Extracted information
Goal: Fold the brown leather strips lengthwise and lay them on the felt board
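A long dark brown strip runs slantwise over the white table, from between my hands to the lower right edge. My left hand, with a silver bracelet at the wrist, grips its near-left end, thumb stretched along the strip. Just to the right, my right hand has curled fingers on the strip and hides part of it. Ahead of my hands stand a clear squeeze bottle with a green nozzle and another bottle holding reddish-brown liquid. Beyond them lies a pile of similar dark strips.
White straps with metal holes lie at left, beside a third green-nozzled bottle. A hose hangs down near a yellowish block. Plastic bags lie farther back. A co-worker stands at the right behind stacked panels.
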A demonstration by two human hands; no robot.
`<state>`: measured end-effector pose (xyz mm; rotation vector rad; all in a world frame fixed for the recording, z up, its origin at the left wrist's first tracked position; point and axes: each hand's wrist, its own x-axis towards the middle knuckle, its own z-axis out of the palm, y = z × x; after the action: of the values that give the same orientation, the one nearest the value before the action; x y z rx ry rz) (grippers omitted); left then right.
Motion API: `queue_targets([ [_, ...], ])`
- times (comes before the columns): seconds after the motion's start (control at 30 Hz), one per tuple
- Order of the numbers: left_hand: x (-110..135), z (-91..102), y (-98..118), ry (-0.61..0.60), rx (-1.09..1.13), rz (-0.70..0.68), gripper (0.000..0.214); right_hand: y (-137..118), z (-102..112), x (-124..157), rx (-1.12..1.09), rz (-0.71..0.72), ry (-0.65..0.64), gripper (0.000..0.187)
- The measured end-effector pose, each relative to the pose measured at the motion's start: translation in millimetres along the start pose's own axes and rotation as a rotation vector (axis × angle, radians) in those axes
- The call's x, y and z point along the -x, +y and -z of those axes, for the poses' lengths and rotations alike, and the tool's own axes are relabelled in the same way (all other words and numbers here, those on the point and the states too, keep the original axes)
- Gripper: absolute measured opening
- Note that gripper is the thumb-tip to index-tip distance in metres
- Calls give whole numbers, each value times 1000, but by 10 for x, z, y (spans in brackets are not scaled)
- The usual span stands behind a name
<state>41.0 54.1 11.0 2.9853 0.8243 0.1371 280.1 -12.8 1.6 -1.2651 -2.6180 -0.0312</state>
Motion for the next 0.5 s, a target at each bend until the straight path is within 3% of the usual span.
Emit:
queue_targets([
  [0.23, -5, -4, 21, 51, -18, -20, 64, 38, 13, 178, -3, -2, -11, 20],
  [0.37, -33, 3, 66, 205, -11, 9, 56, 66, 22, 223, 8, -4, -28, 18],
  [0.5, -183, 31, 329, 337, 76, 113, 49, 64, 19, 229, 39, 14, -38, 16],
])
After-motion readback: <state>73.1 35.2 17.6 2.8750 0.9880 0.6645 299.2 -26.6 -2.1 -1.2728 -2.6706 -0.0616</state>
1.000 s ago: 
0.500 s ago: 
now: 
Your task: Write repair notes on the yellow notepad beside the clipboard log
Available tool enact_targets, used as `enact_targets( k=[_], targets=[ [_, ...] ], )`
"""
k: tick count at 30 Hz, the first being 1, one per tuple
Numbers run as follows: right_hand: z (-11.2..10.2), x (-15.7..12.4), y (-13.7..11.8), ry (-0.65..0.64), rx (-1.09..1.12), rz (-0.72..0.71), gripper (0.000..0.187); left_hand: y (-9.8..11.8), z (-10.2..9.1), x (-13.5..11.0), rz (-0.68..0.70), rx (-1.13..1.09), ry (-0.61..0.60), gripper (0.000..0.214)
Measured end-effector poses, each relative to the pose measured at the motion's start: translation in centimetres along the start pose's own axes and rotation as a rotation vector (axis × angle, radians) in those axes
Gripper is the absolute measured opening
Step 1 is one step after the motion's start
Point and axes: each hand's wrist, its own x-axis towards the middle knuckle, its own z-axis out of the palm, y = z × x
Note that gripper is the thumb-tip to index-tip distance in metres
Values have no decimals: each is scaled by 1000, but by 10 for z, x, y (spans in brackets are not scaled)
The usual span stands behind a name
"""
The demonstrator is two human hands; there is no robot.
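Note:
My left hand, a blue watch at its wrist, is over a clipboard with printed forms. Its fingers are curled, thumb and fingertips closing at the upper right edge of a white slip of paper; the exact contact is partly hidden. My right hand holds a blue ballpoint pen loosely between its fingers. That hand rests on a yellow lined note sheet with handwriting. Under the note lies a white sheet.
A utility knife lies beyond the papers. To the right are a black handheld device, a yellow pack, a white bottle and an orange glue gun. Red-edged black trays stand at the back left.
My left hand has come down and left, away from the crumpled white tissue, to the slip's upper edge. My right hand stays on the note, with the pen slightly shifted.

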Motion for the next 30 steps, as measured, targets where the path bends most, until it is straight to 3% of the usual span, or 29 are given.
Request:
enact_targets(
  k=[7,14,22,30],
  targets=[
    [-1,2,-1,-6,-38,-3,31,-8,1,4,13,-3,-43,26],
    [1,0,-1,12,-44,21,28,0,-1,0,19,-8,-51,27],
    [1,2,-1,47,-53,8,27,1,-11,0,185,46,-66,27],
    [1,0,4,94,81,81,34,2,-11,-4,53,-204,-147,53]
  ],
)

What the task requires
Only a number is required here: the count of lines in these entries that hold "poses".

Task result
2